-- DESCRIPTION OF THE TASK --
The lines from the beginning of the records below through the one holding "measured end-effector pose" are to be copied exactly; leave the pictures out.

-- ENTRIES SHOWN --
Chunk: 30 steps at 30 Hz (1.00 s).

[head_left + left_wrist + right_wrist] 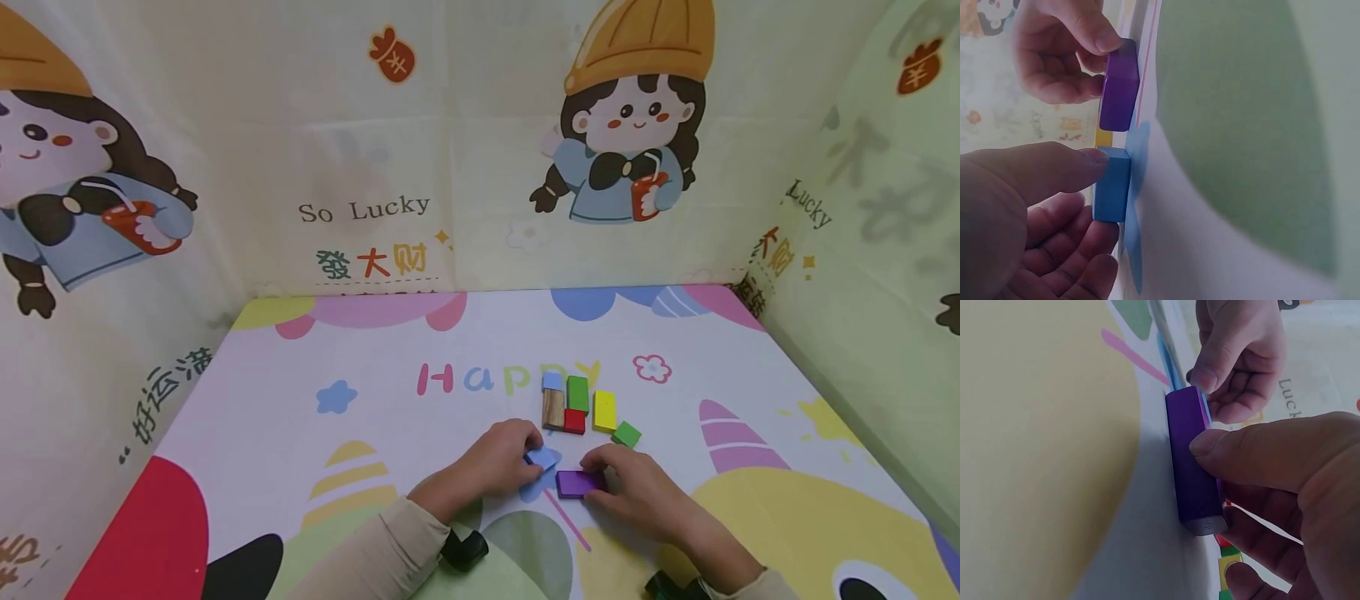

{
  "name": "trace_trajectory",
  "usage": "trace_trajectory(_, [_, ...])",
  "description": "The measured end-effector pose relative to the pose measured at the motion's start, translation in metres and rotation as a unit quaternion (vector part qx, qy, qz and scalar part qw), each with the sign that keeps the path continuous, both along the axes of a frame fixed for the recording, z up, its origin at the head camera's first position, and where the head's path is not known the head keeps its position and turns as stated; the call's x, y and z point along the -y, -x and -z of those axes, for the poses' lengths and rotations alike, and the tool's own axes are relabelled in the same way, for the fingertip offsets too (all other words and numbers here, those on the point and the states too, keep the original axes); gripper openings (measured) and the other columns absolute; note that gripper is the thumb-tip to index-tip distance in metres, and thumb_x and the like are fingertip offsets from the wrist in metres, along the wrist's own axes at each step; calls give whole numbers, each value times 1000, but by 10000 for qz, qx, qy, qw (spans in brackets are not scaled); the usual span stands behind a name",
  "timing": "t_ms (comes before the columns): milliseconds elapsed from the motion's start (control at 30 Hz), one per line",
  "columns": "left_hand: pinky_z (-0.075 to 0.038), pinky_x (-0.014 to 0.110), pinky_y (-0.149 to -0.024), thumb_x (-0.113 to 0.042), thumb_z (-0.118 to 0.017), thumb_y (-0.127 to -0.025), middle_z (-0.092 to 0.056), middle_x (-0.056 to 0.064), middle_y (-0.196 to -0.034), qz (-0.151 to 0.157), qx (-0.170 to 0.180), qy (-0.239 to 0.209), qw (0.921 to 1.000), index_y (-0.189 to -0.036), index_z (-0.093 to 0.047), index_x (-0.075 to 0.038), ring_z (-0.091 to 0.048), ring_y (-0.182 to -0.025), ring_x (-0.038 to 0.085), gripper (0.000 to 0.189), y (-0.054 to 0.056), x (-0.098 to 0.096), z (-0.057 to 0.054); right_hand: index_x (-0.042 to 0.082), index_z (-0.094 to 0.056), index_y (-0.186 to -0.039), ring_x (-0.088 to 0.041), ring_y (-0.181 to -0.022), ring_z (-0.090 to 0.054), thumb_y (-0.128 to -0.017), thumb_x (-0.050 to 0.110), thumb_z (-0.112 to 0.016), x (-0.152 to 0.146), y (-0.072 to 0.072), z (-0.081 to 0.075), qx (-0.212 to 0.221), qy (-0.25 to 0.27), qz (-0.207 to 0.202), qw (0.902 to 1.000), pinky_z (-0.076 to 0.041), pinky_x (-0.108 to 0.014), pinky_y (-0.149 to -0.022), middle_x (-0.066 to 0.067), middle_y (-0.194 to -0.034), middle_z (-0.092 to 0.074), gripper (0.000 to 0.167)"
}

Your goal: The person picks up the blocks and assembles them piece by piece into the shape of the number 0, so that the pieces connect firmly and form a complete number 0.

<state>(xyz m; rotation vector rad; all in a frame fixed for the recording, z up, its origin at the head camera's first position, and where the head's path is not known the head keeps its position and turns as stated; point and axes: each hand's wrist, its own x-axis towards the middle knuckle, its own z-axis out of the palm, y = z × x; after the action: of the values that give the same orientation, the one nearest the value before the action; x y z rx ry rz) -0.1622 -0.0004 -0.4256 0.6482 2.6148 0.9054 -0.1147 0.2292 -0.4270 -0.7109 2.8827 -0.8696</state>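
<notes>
Pinching a blue block (pixel 542 458) in left hand (pixel 501 461), purple block (pixel 576 484) in right hand (pixel 641 492). Pretty cluttered just beyond: yellow block (pixel 604 412), red block (pixel 574 422), small green block (pixel 626 434).

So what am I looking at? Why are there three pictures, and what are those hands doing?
No robot here: it's one person. The wide picture comes from a camera on their head, looking forward and down. The close-ups come from cameras on each wrist. The left hand pinches a blue block; the right hand holds a purple block. Beyond them on the printed table are more blocks: a wood-coloured one, a small blue one, a red one, a yellow one, a green one and a nearer green one.
</notes>
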Motion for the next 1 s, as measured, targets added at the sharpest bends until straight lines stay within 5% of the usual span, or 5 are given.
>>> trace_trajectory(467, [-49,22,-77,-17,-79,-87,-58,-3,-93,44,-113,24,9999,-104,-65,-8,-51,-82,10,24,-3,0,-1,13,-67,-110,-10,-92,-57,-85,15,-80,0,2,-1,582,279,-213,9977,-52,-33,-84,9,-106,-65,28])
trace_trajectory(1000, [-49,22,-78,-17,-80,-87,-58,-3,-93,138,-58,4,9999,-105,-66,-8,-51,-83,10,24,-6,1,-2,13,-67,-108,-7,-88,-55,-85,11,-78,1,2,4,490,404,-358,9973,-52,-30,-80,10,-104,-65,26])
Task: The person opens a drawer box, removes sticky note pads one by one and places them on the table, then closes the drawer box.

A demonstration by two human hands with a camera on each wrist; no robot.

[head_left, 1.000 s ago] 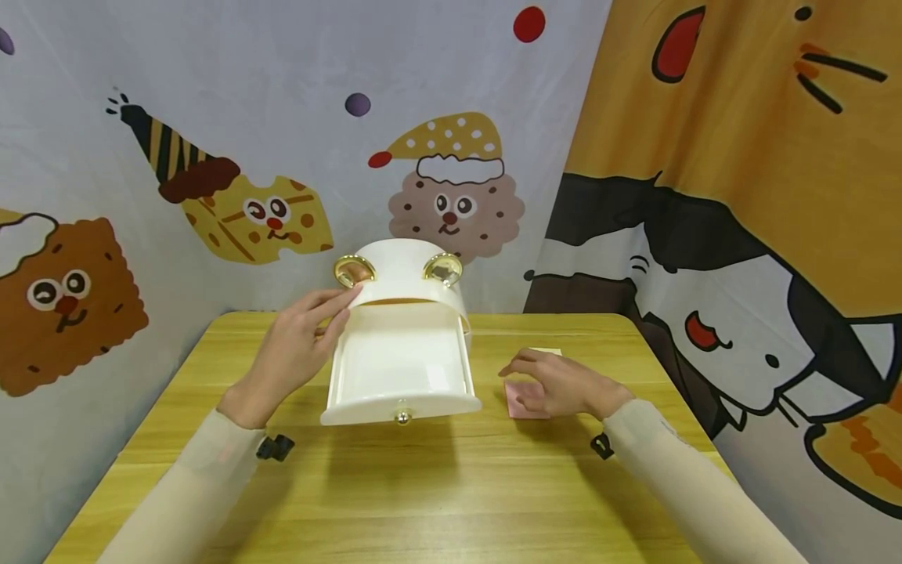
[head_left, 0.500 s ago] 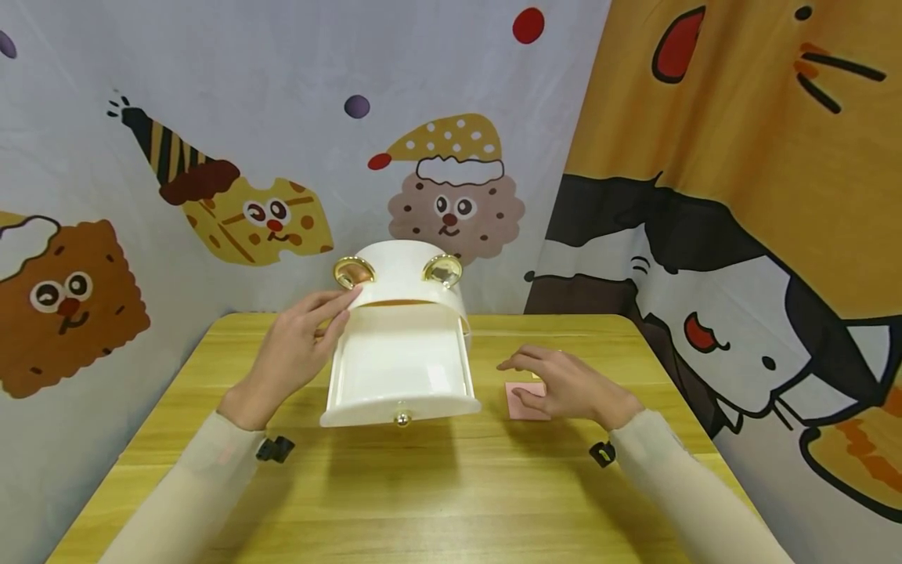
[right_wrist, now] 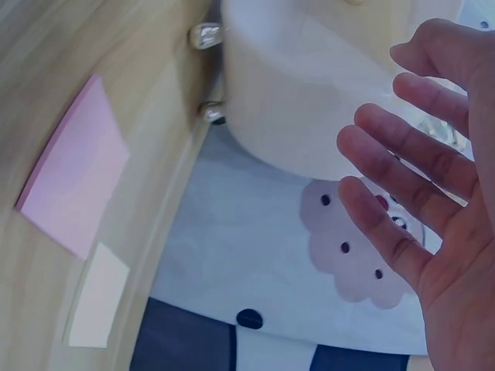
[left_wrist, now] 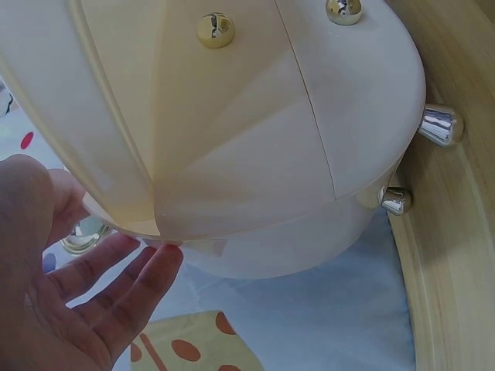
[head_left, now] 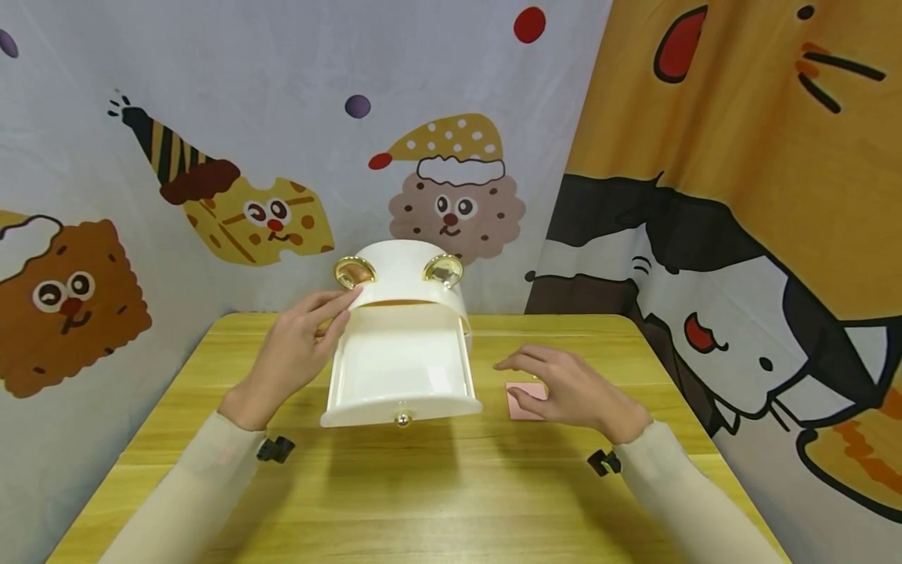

-- TASK RESULT --
Chunk: 30 steps at 30 Hz (1.00 s).

[head_left + left_wrist + right_wrist] 

{
  "name": "trace_trajectory",
  "usage": "trace_trajectory(_, [_, ...])",
  "description": "The measured end-effector pose relative to the pose measured at the motion's start, translation in metres and rotation as a unit quaternion (vector part qx, qy, qz and scalar part qw), each with the sign that keeps the path continuous, both along the axes of a frame fixed for the recording, z up, its origin at the head camera's first position, and where the head's path is not known the head keeps its position and turns as stated; the call's x, y and z point along the -y, -x and -z of those axes, for the poses' lengths and rotations alike, and the tool's own axes are relabelled in the same way, for the fingertip offsets too (all other words and numbers here, those on the point and the states too, keep the original axes); gripper openings (measured) and the other columns absolute; note that gripper is the thumb-tip to index-tip distance in metres, and thumb_x and the like are fingertip offsets from the wrist in metres, along the wrist's own axes at each step; calls give whole numbers, each value times 1000, but by 10000 for qz, qx, qy, qw (spans in brackets are not scaled); the usual span stands behind a name",

Output for the exercise is complete.